(What you need to do) Find the string "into" in the records. Copy each line that has it.

START Input material

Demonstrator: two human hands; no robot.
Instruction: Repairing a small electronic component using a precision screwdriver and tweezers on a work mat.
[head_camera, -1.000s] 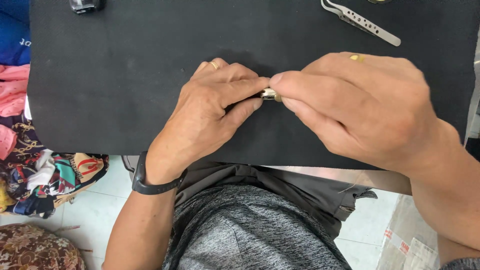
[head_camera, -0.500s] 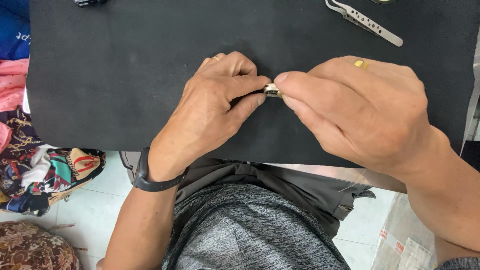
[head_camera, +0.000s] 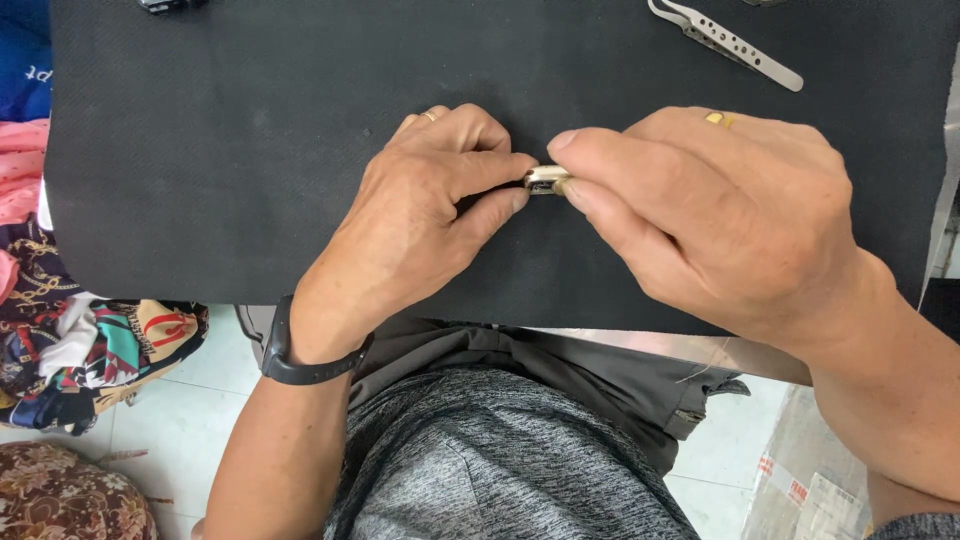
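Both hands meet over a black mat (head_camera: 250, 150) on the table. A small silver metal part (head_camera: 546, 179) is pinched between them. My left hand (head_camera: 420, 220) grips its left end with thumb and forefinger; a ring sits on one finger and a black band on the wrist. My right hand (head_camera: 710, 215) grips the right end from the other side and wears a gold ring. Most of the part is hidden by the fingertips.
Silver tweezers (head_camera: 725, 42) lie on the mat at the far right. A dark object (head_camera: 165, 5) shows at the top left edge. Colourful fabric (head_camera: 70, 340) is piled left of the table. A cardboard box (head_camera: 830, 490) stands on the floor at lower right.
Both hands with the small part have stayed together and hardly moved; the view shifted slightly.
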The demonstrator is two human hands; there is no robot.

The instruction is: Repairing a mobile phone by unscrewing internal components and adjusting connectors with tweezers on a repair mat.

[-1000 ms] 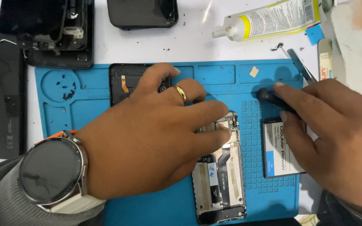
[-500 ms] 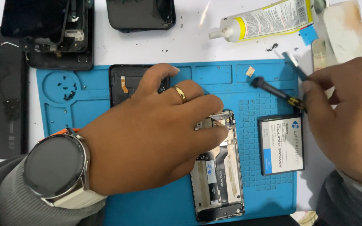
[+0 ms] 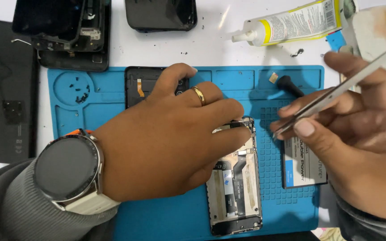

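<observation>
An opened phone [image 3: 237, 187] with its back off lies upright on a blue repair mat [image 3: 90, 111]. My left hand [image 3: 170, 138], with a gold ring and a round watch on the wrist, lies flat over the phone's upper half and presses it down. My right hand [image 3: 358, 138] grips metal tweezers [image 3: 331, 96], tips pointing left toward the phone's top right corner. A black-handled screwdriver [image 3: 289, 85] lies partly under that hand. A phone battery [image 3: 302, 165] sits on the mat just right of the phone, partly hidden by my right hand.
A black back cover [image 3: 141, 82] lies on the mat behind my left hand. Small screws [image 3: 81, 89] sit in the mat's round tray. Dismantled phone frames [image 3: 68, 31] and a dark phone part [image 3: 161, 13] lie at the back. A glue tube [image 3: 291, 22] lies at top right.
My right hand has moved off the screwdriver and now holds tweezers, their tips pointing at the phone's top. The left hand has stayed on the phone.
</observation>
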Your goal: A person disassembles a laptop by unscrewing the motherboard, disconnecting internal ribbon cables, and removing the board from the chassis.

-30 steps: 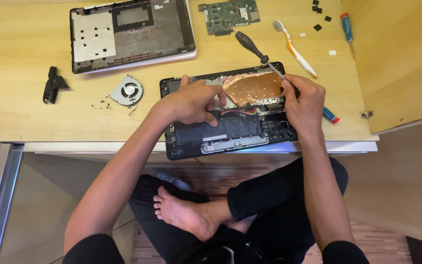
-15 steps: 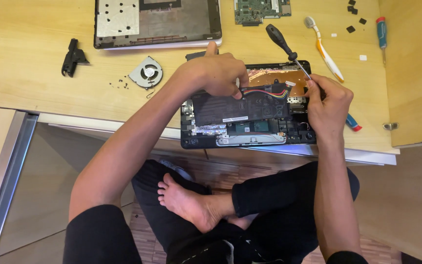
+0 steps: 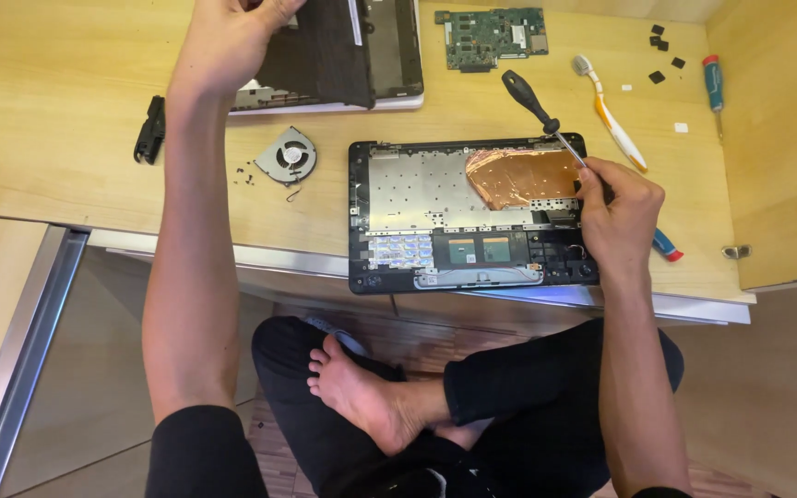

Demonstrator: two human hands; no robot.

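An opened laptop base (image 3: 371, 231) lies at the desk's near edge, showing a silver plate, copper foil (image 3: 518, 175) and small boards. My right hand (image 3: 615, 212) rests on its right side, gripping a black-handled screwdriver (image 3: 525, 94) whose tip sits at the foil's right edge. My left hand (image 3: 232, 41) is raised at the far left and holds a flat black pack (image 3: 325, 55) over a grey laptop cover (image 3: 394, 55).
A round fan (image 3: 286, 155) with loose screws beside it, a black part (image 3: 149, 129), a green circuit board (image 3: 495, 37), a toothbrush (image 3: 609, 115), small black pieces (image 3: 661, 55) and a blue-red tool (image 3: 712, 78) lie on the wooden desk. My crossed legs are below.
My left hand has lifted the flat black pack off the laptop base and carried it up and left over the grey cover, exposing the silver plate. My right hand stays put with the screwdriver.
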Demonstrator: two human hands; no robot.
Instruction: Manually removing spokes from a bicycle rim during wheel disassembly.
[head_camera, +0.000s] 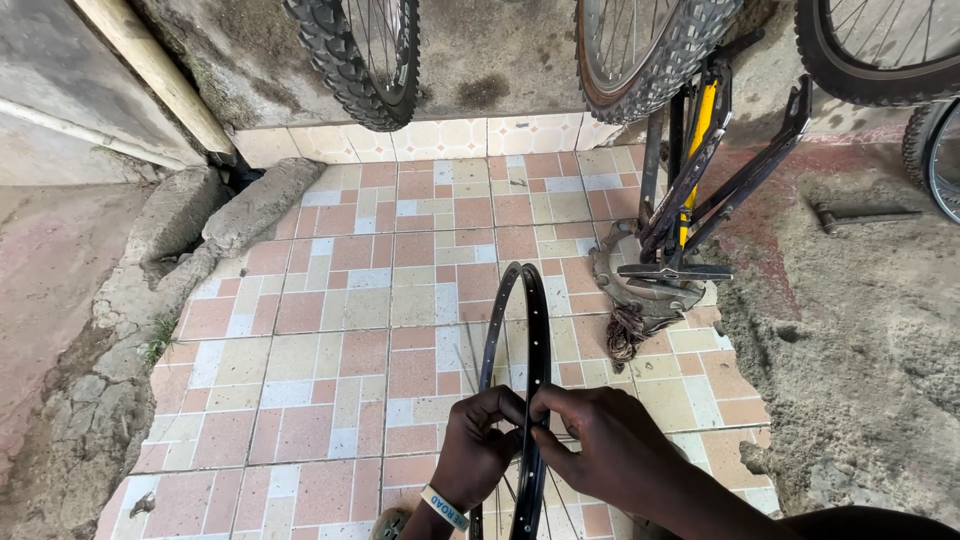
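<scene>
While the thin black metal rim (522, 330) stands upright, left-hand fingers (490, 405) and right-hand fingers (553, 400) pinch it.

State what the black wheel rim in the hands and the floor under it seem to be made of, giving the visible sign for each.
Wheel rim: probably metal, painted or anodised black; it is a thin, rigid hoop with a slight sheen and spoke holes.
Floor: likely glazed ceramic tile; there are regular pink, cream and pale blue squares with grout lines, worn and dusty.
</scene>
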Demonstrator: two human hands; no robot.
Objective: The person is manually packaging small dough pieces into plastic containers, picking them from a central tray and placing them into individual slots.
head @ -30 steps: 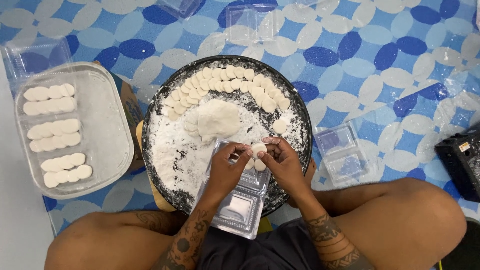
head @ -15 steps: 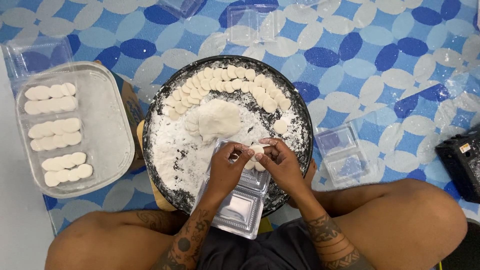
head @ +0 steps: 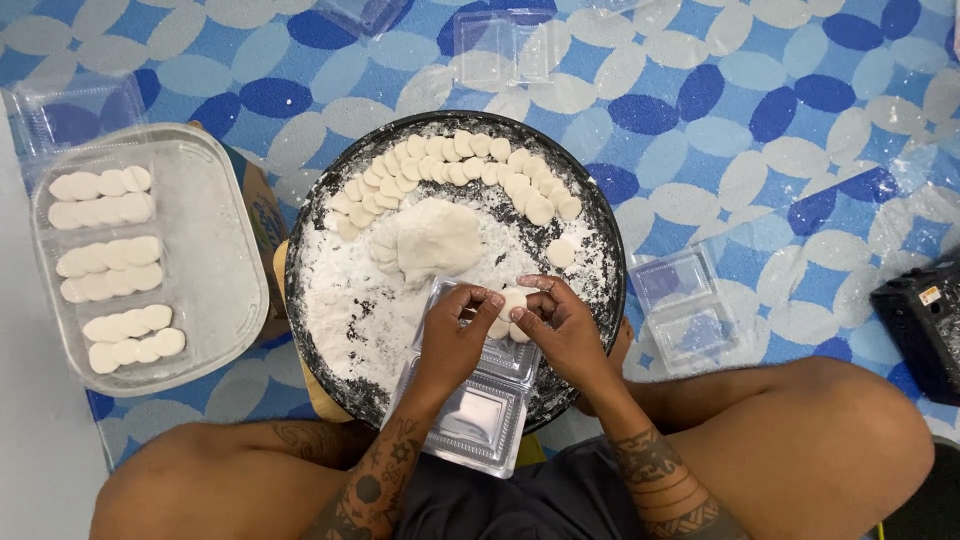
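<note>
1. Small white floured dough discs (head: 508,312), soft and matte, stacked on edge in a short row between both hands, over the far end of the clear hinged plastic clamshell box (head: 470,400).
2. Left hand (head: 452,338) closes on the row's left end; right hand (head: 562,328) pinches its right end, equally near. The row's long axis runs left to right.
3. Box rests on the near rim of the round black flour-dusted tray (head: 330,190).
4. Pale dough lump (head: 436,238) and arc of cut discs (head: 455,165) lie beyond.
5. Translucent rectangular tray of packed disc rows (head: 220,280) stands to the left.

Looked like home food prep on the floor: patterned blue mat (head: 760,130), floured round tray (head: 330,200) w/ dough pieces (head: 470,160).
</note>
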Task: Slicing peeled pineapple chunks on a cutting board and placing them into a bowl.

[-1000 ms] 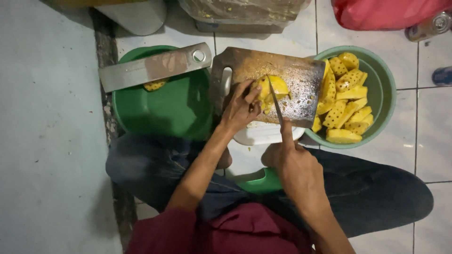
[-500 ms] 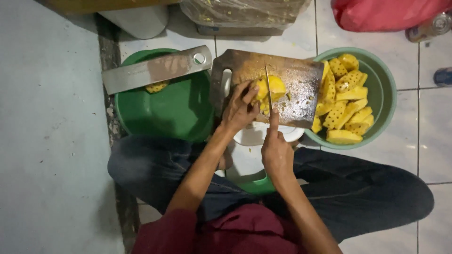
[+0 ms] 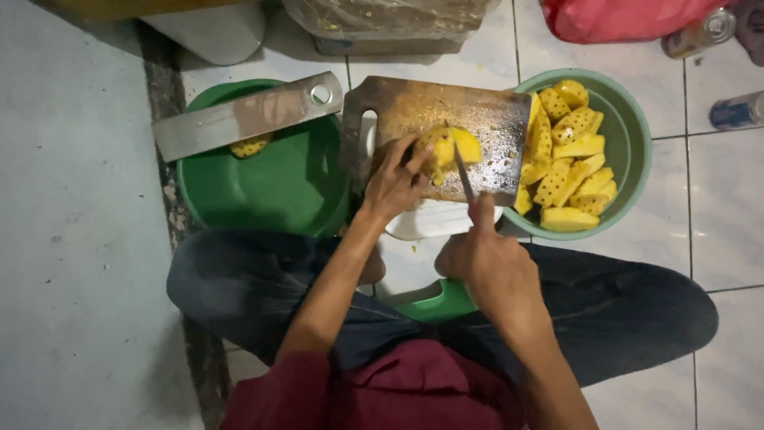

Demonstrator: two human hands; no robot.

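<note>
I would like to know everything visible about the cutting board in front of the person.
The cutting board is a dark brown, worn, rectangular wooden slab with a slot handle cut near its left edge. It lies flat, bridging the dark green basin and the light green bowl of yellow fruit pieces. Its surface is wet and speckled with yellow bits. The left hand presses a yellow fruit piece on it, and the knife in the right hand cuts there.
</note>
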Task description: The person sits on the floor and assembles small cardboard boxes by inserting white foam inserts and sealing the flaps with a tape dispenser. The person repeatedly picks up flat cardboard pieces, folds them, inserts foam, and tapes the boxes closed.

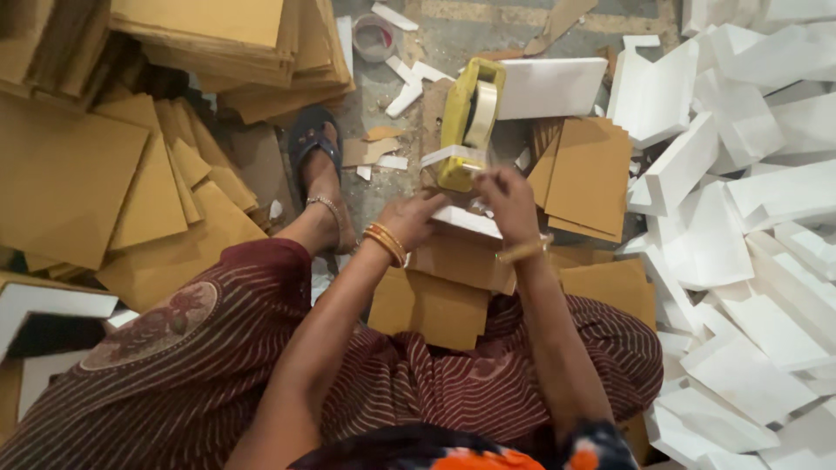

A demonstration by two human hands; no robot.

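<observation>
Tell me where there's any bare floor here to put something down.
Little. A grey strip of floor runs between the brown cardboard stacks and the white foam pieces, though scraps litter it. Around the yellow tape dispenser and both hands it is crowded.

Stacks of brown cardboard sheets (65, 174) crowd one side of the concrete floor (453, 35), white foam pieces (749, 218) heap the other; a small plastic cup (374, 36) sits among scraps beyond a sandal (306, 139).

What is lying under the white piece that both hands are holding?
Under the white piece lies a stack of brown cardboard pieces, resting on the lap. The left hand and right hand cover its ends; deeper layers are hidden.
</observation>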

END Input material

(Written answer)
Objective: The person is manually packaging small dough pieces into plastic containers, picking them from a central tray and placing them into individual slots.
Task: Slicing peeled pineapple chunks on a cutting board and placing them into a bowl.

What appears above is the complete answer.